# Writing will



## hazelwoodr (Feb 12, 2012)

Morning all, my wife and I share an apartment in Roseto degli Abruzzi (beautiful) with my sister in law and her husband. We all live in england and have houses there but until we retire we visit about 4/5 times a year.
We have seen contrasting reports about organisning a will to include the Italian apartment. (i) That we have to have 2 wills, one for England and one for Italy. (ii) That our English will can include the property in Italy even though there are regulations in Italy on the share that family will recieve.
Can anyone advise please and if we need to employ a notary in Italy the typical costs.

Many thanks

Robin


----------



## JessicaZama (Apr 19, 2012)

*Will for UK and Italian Property*

Hi Hazelwoodr,

some lawyers recommend writing separate wills in each country to make the succession procedure easier for the heirs, however it could be sufficient to have one English will to cover all your worldwide assets. Bear in mind that the EU Regulation on succession will soon be in force and this may affect any will you write now.

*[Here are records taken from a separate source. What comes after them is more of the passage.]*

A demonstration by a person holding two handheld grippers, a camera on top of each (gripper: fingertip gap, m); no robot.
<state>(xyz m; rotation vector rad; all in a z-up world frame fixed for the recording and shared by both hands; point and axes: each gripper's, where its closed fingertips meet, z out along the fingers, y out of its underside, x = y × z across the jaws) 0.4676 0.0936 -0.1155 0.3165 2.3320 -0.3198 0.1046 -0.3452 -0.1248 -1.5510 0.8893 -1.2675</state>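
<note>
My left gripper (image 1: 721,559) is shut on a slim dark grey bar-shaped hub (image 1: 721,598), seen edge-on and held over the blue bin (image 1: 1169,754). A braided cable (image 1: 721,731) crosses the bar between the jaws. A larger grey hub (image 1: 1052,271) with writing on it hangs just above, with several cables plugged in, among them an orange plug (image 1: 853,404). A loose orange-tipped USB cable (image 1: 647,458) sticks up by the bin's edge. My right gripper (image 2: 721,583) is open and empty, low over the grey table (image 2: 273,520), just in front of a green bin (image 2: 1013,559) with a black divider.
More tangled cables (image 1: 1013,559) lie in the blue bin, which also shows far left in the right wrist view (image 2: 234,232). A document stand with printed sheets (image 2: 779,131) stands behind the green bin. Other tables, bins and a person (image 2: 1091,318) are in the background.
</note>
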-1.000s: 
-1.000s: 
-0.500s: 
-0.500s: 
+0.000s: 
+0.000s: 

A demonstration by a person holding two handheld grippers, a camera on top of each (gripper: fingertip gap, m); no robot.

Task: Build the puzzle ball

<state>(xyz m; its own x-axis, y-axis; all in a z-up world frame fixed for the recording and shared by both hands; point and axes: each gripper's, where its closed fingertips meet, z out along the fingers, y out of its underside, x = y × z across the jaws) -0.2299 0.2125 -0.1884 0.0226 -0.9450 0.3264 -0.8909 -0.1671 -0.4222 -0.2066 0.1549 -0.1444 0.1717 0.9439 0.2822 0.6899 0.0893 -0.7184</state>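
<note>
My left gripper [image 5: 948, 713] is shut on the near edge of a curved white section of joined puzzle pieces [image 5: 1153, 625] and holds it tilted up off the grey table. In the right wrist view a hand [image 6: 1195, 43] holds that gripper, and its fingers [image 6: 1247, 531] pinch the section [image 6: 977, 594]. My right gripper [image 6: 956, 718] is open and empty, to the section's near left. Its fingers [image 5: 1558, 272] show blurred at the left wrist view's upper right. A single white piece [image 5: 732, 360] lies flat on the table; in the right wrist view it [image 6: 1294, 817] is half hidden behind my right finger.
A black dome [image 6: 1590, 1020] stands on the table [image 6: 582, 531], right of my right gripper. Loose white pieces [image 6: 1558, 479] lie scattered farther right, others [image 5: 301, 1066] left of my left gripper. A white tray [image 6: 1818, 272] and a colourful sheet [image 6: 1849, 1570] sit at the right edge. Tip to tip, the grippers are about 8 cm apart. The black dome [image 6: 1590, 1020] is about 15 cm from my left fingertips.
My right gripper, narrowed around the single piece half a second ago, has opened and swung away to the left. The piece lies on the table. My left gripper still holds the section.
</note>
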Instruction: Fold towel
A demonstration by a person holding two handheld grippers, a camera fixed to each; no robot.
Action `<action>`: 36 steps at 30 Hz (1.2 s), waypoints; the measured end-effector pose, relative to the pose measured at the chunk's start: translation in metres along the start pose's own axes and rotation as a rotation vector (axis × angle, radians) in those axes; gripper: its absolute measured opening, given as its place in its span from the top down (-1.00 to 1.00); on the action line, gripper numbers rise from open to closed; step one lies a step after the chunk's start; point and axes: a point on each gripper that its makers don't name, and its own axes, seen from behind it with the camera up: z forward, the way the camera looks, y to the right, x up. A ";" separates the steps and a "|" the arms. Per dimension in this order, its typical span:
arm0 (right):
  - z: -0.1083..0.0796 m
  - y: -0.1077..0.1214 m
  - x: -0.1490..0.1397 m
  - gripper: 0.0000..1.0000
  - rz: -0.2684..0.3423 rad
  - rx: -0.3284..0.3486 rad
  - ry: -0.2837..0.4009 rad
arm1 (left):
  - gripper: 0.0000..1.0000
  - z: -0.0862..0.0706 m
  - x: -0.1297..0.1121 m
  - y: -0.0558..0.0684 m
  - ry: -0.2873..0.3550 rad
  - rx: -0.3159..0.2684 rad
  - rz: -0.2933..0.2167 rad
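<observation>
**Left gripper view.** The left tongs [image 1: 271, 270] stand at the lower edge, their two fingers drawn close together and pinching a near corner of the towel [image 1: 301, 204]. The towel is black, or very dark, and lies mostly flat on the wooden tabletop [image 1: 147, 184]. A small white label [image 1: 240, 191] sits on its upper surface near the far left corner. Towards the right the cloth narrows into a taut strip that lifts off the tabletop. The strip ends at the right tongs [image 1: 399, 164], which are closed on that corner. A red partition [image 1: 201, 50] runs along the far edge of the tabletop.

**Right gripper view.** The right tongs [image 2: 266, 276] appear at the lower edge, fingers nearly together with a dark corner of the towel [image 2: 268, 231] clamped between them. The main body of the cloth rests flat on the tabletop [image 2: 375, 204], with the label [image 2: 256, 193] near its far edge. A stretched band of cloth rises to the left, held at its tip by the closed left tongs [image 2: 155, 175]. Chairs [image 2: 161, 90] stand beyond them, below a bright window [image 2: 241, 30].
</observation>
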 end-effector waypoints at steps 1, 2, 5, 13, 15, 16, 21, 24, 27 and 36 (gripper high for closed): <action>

You do not necessarily have to go to a Notary to publish an Italian will (costs in the region of €1,000 to do so), as an Italian will can be a holographic one too- although this may cause a million problems for your heirs!

Jessica 




hazelwoodr said:


> Morning all, my wife and I share an apartment in Roseto degli Abruzzi (beautiful) with my sister in law and her husband. We all live in england and have houses there but until we retire we visit about 4/5 times a year.
> We have seen contrasting reports about organisning a will to include the Italian apartment. (i) That we have to have 2 wills, one for England and one for Italy. (ii) That our English will can include the property in Italy even though there are regulations in Italy on the share that family will recieve.
> Can anyone advise please and if we need to employ a notary in Italy the typical costs.
> 
> ...


----------